* **WHAT TO DO**: The answer must be only the lines below from the one holding "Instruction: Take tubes" down to the one holding "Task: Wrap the", ends included, printed exactly; please omit all pictures.

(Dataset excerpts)
=====
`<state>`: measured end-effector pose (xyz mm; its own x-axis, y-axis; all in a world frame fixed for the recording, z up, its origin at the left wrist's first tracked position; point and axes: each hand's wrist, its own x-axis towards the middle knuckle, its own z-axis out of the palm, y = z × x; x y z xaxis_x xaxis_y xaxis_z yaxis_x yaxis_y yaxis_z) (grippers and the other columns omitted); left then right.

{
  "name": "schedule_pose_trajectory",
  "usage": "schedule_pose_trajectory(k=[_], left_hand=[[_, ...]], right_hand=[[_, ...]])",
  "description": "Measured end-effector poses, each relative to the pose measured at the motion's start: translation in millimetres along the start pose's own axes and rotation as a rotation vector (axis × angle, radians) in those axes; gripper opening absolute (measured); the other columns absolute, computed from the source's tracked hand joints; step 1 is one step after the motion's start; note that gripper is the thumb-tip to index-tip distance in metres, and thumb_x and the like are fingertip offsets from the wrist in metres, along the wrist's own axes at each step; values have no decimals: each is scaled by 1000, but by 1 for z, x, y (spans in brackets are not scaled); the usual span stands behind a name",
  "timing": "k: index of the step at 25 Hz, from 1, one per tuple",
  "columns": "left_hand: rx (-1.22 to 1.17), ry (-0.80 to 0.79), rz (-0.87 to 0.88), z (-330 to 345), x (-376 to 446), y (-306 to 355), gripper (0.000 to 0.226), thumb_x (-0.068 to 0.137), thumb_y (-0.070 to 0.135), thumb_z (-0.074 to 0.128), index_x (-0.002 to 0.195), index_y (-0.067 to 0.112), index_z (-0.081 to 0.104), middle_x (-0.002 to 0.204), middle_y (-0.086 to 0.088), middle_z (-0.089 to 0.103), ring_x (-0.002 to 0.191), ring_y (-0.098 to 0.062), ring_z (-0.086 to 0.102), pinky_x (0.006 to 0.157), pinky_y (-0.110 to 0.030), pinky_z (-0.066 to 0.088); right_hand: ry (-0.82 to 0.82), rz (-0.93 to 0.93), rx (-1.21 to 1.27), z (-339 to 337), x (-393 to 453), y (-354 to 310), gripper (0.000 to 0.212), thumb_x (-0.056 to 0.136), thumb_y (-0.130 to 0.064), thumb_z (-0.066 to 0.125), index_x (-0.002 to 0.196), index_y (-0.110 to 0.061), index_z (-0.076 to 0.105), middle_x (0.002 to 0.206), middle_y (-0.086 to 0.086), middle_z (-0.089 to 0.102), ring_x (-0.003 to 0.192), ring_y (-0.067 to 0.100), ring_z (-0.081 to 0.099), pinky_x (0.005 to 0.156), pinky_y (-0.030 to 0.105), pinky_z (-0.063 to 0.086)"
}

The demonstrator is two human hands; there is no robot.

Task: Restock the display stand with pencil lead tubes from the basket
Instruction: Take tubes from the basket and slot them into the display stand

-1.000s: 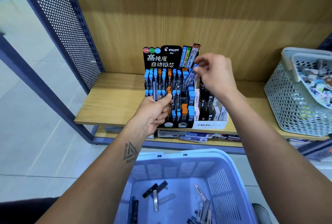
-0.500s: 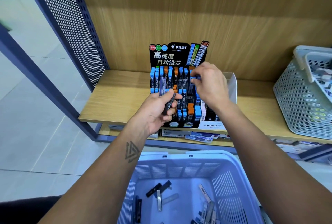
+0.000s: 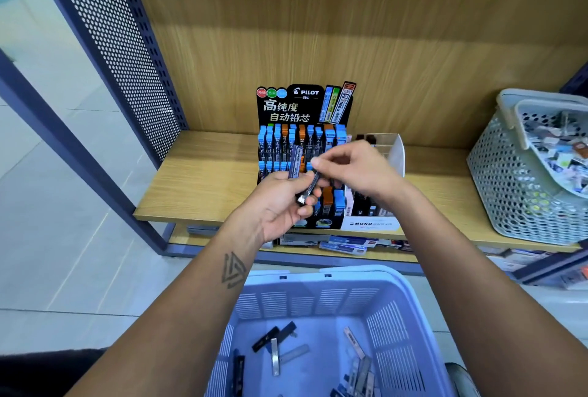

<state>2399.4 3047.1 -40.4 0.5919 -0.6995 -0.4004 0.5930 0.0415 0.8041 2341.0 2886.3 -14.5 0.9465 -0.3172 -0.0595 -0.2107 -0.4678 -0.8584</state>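
Left hand (image 3: 280, 202) grips a few lead tubes (image 3: 296, 163); right hand (image 3: 353, 170) pinches the top end of one tube (image 3: 310, 188) beside it. They look light, stiff and slick, so pinch across the flat sides near an end

A wooden shelf (image 3: 203, 193) with a wood-grain back panel and a dark perforated metal side carries a black Pilot display stand (image 3: 304, 116), its rows packed with blue- and orange-capped lead tubes. Just beside it on the right stands a white Mono box (image 3: 372, 224) of dark items. Well apart, at the shelf's right end, sits a grey perforated basket (image 3: 515, 193) heaped with small packets. Below, a blue slotted basket (image 3: 321, 301) rests by the pale tiled floor (image 3: 63, 263).
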Motion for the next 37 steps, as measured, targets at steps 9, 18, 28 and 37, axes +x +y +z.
schedule_pose_trajectory(k=[9,18,28,37], left_hand=[[63,39,-71,0,-9,-1,27,101,6,54,119,-12,63,72,-8,60,56,-14,49,42,-21,39],[51,92,60,17,-6,2,15,102,2,53,111,-6,62,72,-10,58,53,-14,50,42,-21,38],[480,109,204,68,22,-25,15,104,1,50,98,-1,64,69,-9,56,59,-16,50,49,-25,40],[367,50,104,69,28,-29,26,108,27,48,98,5,58,53,5,29,44,-11,17,36,-21,13]], right_hand=[[10,59,329,-23,-19,9,11,83,2,77,89,-7,78,78,6,73,71,12,65,66,22,54],[79,37,331,-33,-28,9,10,82,8,75,90,2,73,76,15,71,72,22,70,72,31,60],[18,79,194,-52,-56,49,22,78,4,80,93,4,64,73,12,66,69,19,61,71,32,53],[383,65,-12,-83,-41,86,29,86,-6,77,111,-20,73,91,-1,69,82,17,71,82,35,61]])
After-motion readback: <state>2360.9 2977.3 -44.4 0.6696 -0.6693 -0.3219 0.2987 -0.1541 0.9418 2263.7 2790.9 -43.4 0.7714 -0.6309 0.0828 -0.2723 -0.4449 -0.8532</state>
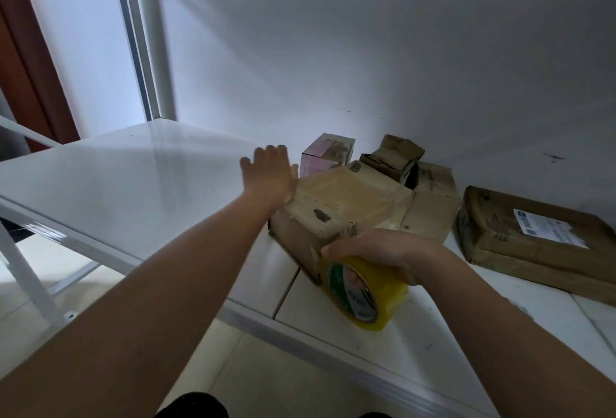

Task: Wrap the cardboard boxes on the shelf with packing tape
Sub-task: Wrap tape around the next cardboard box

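Observation:
A worn cardboard box (336, 207) sits on the white shelf (140, 177) near its front edge. My left hand (268, 176) rests flat against the box's far left side, fingers straight. My right hand (380, 251) grips a roll of yellowish packing tape (366, 291) with a green and white core, pressed to the box's near right corner. A finger shows through the roll's hole.
Behind the box stand a small pink carton (325, 154), a crumpled open cardboard box (395, 157) and another brown box (433, 204). A flat cardboard parcel with a white label (536, 237) lies at the right. White shelf uprights (140, 34) rise at the left; a shelf board runs overhead.

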`<move>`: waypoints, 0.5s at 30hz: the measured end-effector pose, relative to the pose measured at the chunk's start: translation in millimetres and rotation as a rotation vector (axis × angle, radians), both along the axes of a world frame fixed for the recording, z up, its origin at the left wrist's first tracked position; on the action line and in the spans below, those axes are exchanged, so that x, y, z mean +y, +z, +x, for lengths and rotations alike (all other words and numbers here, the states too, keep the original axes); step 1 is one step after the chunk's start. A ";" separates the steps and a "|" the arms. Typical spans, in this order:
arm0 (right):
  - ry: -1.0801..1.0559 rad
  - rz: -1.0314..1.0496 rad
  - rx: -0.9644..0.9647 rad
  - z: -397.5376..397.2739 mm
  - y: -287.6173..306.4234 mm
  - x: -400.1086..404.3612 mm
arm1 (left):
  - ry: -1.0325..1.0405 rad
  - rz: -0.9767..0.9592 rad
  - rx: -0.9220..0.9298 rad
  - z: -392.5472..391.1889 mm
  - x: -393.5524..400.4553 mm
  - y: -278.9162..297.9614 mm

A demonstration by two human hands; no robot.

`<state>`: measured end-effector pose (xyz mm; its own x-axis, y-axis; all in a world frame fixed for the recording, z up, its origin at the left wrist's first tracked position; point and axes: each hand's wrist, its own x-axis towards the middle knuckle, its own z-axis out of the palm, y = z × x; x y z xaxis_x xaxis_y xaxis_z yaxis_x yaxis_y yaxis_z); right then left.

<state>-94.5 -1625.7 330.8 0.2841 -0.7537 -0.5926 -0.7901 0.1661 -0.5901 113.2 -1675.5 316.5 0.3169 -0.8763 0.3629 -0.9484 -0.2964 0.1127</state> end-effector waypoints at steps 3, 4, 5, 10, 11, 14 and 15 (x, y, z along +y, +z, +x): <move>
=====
* **SOLUTION**:
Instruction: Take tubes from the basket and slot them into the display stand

-1.000s: 
-0.500s: 
+0.000s: 

<state>2399.4 3047.1 -40.4 0.5919 -0.6995 -0.4004 0.5930 0.0415 0.8041 2341.0 2886.3 -14.5 0.9465 -0.3172 -0.0595 -0.2107 -0.4678 -0.8584</state>
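Left hand (image 3: 280, 202) grips a few lead tubes (image 3: 296, 163); right hand (image 3: 353, 170) pinches the top end of one tube (image 3: 310, 188) beside it. They look light, stiff and slick, so pinch across the flat sides near an end

A wooden shelf (image 3: 203, 193) with a wood-grain back panel and a dark perforated metal side carries a black Pilot display stand (image 3: 304, 116), its rows packed with blue- and orange-capped lead tubes. Just beside it on the right stands a white Mono box (image 3: 372, 224) of dark items. Well apart, at the shelf's right end, sits a grey perforated basket (image 3: 515, 193) heaped with small packets. Below, a blue slotted basket (image 3: 321, 301) rests by the pale tiled floor (image 3: 63, 263).
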Motion for the next 37 steps, as measured, targets at steps 9, 18, 28 and 37, axes +x +y +z.
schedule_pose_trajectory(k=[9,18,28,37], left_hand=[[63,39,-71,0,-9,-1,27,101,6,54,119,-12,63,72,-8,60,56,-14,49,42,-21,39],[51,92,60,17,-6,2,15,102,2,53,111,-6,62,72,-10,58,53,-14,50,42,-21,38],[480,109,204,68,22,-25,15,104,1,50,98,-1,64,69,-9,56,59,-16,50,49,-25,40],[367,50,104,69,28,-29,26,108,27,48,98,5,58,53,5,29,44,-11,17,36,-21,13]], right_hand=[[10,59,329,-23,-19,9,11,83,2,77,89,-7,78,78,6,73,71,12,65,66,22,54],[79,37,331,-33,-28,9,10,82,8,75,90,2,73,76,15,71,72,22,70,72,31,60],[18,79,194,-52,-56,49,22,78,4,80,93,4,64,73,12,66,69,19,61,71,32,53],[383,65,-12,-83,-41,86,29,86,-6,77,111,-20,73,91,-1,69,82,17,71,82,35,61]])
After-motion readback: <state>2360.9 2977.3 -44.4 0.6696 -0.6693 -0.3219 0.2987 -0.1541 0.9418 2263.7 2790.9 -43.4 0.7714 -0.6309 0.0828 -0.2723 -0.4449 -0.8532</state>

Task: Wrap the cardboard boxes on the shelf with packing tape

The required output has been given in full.